**DATA BELOW:**
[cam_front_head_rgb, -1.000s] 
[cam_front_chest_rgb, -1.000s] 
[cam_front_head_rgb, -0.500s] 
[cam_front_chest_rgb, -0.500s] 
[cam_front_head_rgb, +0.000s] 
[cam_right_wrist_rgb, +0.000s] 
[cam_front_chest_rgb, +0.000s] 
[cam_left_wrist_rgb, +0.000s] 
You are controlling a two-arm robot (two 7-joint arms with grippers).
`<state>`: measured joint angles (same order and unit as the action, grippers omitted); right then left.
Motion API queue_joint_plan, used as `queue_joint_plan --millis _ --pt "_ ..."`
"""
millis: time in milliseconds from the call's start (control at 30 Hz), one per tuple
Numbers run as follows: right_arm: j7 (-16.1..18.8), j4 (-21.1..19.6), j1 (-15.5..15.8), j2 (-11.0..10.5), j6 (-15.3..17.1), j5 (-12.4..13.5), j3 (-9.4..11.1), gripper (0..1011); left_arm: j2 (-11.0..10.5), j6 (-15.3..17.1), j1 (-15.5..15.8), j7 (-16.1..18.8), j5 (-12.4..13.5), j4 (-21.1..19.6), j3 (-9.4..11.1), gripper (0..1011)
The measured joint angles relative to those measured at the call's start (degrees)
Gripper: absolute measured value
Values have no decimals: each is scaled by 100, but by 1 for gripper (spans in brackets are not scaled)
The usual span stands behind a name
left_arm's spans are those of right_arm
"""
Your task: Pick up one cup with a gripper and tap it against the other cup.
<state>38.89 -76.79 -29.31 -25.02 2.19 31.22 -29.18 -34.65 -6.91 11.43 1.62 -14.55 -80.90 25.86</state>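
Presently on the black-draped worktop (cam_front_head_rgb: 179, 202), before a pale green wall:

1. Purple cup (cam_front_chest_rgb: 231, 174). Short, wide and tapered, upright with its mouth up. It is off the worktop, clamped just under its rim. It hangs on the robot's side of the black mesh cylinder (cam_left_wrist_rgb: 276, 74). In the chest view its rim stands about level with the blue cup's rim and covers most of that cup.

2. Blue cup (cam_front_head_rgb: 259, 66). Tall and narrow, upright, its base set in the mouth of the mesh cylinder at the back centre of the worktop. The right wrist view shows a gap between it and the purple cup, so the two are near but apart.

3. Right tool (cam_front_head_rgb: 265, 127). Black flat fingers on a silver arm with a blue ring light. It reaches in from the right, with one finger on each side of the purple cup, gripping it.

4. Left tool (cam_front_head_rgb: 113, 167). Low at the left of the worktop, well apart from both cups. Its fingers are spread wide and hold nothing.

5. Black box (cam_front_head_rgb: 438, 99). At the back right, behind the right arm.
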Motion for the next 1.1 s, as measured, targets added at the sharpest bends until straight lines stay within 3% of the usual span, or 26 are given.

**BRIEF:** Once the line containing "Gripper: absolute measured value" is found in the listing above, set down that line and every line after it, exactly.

**ANSWER TO THE PROBLEM:**
Gripper: absolute measured value
Values have no decimals: each is scaled by 100, but by 1 for gripper (spans in brackets are not scaled)
The usual span stands behind a name
left_arm's spans are those of right_arm
"""
Your task: Pick up one cup with a gripper and tap it against the other cup.
<state>38.89 -76.79 -29.31 -25.02 2.19 31.22 -29.18 -34.65 -6.91 11.43 1.62 -14.55 -80.90 25.86</state>
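Presently on the black-draped worktop (cam_front_head_rgb: 179, 202), before a pale green wall:

1. Purple cup (cam_front_chest_rgb: 231, 174). Short, wide and tapered, upright with its mouth up. It is off the worktop, clamped just under its rim. It hangs on the robot's side of the black mesh cylinder (cam_left_wrist_rgb: 276, 74). In the chest view its rim stands about level with the blue cup's rim and covers most of that cup.

2. Blue cup (cam_front_head_rgb: 259, 66). Tall and narrow, upright, its base set in the mouth of the mesh cylinder at the back centre of the worktop. The right wrist view shows a gap between it and the purple cup, so the two are near but apart.

3. Right tool (cam_front_head_rgb: 265, 127). Black flat fingers on a silver arm with a blue ring light. It reaches in from the right, with one finger on each side of the purple cup, gripping it.

4. Left tool (cam_front_head_rgb: 113, 167). Low at the left of the worktop, well apart from both cups. Its fingers are spread wide and hold nothing.

5. Black box (cam_front_head_rgb: 438, 99). At the back right, behind the right arm.
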Motion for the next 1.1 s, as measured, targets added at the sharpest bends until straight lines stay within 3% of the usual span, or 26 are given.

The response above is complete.